The former prime minister's appearance at the inquiry into Britain's involvement in the war was not screened on Iraqi television and has gained only low key coverage on the inside pages of local newspapers in Baghdad.
Hamadi said the invasion was launched on a false prospectus in 2003 by then US president George W. Bush and his staunchest ally, Blair, to rid the country of now executed dictator Saddam Hussein.
"The aggression against Iraq was based on the belief that we had weapons of mass destruction, but we did not have any," said Hamadi.
"It was an excuse, manufactured by Bush and his poodle Blair to suit their purposes of ousting Saddam."
Hamadi's friend, Abbas Massud Moussa, 59, said he believed Iraq is a better place without Saddam and his regime, but he was still critical of Blair's actions in the lead-up to the invasion.
"As a country we are now going in the right direction to achieve democracy, but that does not put right what happened," said Moussa, a schoolteacher in Sadr City, where horse-drawn carts convey the neighbourhood's primitive surroundings and often abject poverty.
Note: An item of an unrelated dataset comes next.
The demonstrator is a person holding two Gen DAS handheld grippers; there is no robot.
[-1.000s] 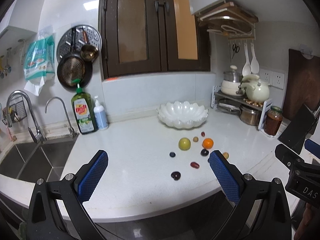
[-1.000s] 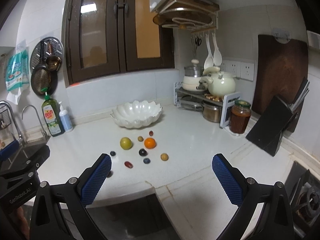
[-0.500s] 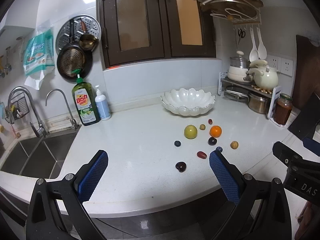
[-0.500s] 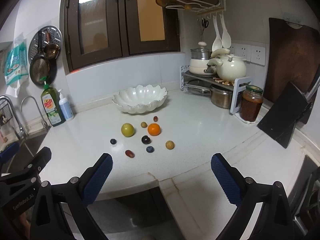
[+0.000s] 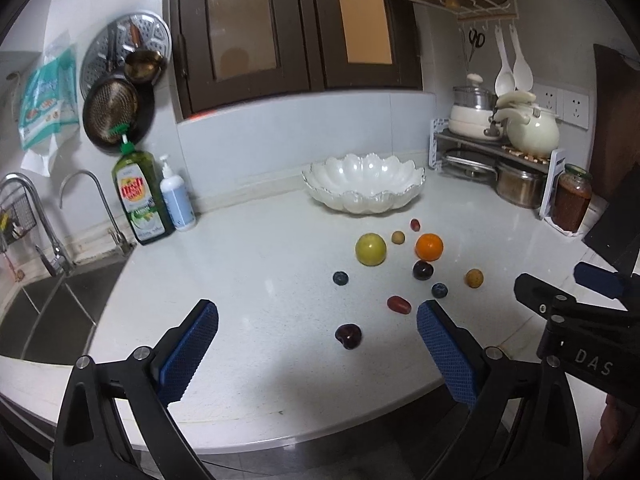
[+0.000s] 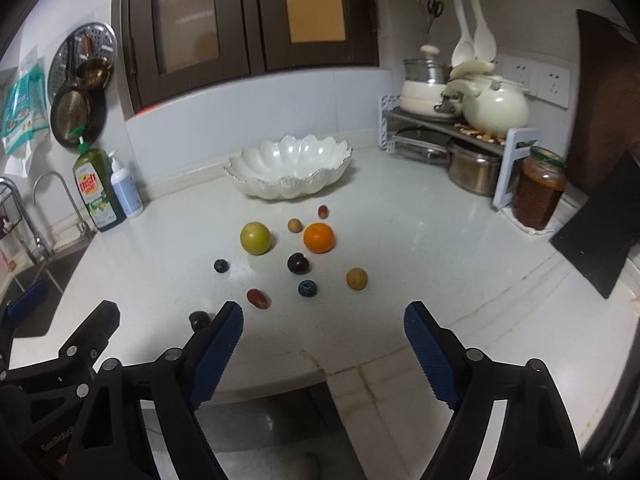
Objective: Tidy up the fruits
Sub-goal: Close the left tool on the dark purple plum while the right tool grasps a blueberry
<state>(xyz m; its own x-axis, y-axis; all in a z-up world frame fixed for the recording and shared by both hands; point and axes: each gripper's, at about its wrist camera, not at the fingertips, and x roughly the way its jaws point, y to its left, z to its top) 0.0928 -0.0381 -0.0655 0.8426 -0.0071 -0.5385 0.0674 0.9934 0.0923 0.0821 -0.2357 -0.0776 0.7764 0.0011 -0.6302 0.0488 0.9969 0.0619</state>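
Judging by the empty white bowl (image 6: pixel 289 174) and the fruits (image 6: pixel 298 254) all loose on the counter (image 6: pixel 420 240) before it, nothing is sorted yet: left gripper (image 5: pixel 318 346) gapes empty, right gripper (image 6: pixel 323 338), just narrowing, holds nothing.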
"Blair should have used another way. He should have supported people within Iraq who could have brought down Saddam. The invasion was unjust," he added.
In Adhamiyah, a Sunni district in northern Baghdad where Saddam made his last public appearance as president and where the human scars of war are everywhere, young people in particular were unaware of Blair's testimony.
Marwan Abdul Razak, 21, who lost his lower left leg in a car bomb two years ago but continues to work as an ice-seller, said he was too busy to think about whether the inquiry would achieve anything.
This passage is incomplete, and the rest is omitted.